The data below should be repeated exactly and in full.

--- Given material Enclosed Below ---

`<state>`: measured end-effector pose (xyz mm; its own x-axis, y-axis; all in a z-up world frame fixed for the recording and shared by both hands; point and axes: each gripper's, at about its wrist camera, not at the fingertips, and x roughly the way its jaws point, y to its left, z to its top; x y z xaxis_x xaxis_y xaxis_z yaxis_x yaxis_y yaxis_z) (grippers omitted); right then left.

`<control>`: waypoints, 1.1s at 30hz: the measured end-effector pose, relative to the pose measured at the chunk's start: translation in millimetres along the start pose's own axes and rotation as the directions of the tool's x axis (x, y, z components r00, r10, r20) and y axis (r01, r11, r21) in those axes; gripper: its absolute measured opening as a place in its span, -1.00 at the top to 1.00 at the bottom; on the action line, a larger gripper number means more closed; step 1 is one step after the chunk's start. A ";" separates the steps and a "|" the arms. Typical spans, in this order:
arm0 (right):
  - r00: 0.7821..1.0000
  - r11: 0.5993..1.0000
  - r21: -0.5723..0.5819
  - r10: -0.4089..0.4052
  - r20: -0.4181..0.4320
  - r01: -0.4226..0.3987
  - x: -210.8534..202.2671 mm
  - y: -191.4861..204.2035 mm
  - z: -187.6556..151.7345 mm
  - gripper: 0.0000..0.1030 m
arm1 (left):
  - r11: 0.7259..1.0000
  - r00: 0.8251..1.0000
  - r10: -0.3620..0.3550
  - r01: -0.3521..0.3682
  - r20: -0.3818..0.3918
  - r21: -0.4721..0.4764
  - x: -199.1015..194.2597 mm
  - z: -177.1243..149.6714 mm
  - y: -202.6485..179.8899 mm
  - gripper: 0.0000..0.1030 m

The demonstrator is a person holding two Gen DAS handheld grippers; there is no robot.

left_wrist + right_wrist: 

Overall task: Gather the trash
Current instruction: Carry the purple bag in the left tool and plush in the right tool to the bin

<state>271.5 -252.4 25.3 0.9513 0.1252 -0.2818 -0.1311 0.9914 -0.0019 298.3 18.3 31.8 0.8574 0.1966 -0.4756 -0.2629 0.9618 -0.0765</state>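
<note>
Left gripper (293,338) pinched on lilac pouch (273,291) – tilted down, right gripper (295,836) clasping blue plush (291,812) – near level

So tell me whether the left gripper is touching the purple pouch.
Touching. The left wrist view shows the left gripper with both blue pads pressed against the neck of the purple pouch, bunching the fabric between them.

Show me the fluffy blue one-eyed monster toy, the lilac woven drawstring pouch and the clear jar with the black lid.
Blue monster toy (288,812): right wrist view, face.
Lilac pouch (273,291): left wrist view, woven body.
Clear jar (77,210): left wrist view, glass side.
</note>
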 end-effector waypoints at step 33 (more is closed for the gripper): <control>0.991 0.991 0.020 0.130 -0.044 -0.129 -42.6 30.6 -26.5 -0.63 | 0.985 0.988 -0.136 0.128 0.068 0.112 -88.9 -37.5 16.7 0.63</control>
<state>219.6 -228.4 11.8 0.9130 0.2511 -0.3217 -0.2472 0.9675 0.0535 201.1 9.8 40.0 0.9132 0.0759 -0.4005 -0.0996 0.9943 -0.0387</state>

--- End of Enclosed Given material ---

• Solution for this exercise:
`<state>`: measured end-effector pose (xyz mm; its own x-axis, y-axis; all in a z-up world frame fixed for the recording and shared by both hands; point and axes: each gripper's, at about its wrist camera, not at the fingertips, and x roughly the way its jaws point, y to its left, z to its top; x y z xaxis_x xaxis_y xaxis_z yaxis_x yaxis_y yaxis_z) (grippers omitted); right then left.

`<control>`: waypoints, 1.1s at 30hz: the measured end-effector pose, relative to the pose measured at the chunk's start: translation in millimetres along the start pose's own axes and rotation as the directions of the tool's x axis (x, y, z components r00, r10, r20) and y axis (r01, r11, r21) in those axes; gripper: its absolute measured opening as a place in its span, -1.00 at the top to 1.00 at the bottom; on the action line, a larger gripper number means more closed; step 1 is one step after the chunk's start. A ";" separates the steps and a "|" the arms. Typical spans, in this order:
arm0 (right):
  - r00: 0.7821..1.0000
  - r11: 0.5993..1.0000
  - r21: -0.5723..0.5819
  - r10: -0.4089..0.4052
  - r20: -0.4181..0.4320
  - r01: -0.4226..0.3987
  - x: -210.8534..202.2671 mm
  - y: -191.4861..204.2035 mm
  - z: -187.6556..151.7345 mm
  - gripper: 0.0000..0.1030 m
arm1 (left):
  - r11: 0.7259..1.0000
  - r00: 0.8251..1.0000
  - r10: -0.3620..0.3550
  - r01: -0.3521..0.3682
  - r20: -0.3818..0.3918
  - r21: -0.4721..0.4764
  - x: -199.1015..194.2597 mm
  - z: -177.1243..149.6714 mm
  - y: -202.6485..179.8899 mm
  - gripper: 0.0000..0.1030 m

The demonstrator is a person holding two Gen DAS handheld grippers; there is no robot.

left_wrist + right_wrist: 

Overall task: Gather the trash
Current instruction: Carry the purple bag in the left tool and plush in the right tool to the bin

<state>271.5 -252.4 25.3 0.9513 0.1252 -0.2818 -0.1311 0.9914 -0.0019 298.3 18.3 31.8 0.8574 0.1966 -0.4756 -0.2629 0.9618 -0.0765</state>
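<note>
Left gripper (293,338) pinched on lilac pouch (273,291) – tilted down, right gripper (295,836) clasping blue plush (291,812) – near level

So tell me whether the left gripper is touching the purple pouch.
Touching. The left wrist view shows the left gripper with both blue pads pressed against the neck of the purple pouch, bunching the fabric between them.

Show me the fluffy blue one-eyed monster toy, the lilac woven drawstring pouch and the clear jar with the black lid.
Blue monster toy (288,812): right wrist view, face.
Lilac pouch (273,291): left wrist view, woven body.
Clear jar (77,210): left wrist view, glass side.
</note>
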 end-effector waypoints at step 33 (more is closed for the gripper): <control>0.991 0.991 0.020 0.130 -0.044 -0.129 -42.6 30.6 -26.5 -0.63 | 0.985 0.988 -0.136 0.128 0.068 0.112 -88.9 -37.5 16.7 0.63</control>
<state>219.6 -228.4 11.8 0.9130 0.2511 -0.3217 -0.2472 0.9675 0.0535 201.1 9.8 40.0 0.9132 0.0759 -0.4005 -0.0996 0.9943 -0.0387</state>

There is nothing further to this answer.